- **Exercise description**: Pull out every line below that contains the word "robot".
Given records Block Start
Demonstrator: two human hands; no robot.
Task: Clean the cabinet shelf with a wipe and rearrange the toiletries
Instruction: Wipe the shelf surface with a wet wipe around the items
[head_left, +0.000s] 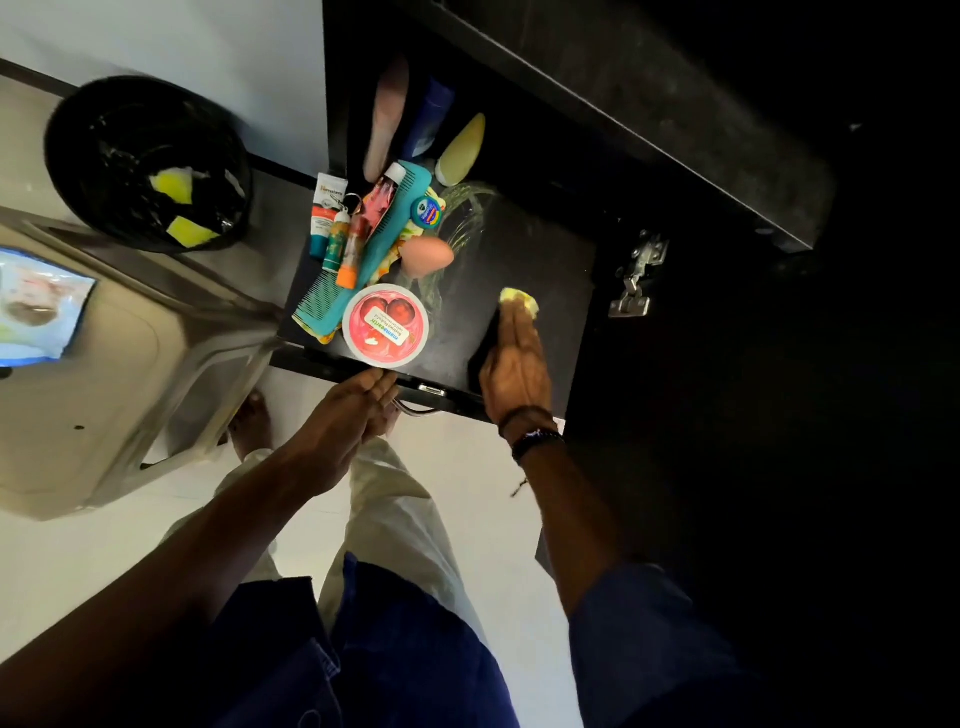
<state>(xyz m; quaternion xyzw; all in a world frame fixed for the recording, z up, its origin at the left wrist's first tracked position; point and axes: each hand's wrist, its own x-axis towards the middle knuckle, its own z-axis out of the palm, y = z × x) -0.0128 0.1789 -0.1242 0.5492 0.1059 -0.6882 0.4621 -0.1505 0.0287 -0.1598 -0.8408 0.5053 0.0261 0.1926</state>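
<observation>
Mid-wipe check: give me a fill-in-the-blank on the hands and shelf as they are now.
1. The right hand presses a ____ wipe onto the shelf.
2. The toiletries crowd the shelf's ____ side.
3. The left hand touches the shelf's ____ edge, beside the round jar.
4. The bin holding used wipes is ____.
Missing: yellow; left; front; black.

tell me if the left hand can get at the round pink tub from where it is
Probably yes. The left hand lies open at the front edge of the shelf, just below the round pink tub, with nothing between them. The right hand, pressing the wipe, is off to the side.
</observation>
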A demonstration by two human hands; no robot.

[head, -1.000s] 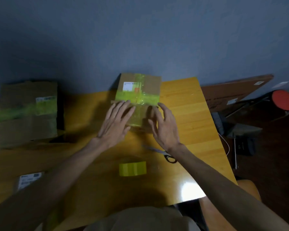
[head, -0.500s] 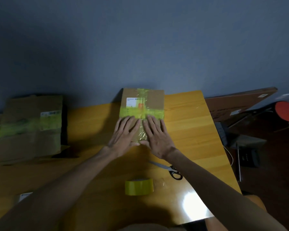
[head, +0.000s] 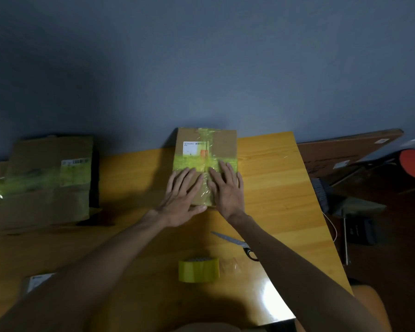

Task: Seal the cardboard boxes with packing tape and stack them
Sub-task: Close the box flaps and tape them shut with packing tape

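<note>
**Tape pressed down on the centre box; stacking still to do**

Left hand (head: 181, 196) and right hand (head: 227, 189) lie flat, fingers spread, gripping nothing, on the small brown cardboard box (head: 223, 146) at the yellow wooden counter (head: 276, 188) far edge. Yellow-green tape crosses its lid, so sealing looks nearly done. Larger taped brown boxes (head: 48, 180) sit far left, unstacked. Contents hidden. The yellow tape roll (head: 198, 270) stands near.

wall (head: 201, 56): blue-grey, dim | table (head: 273, 188): glossy yellow wood | floor (head: 393, 271): dark, at right
</note>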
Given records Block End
- **Answer**:
Demonstrator: two human hands; no robot.
A demonstration by two human hands; no robot.

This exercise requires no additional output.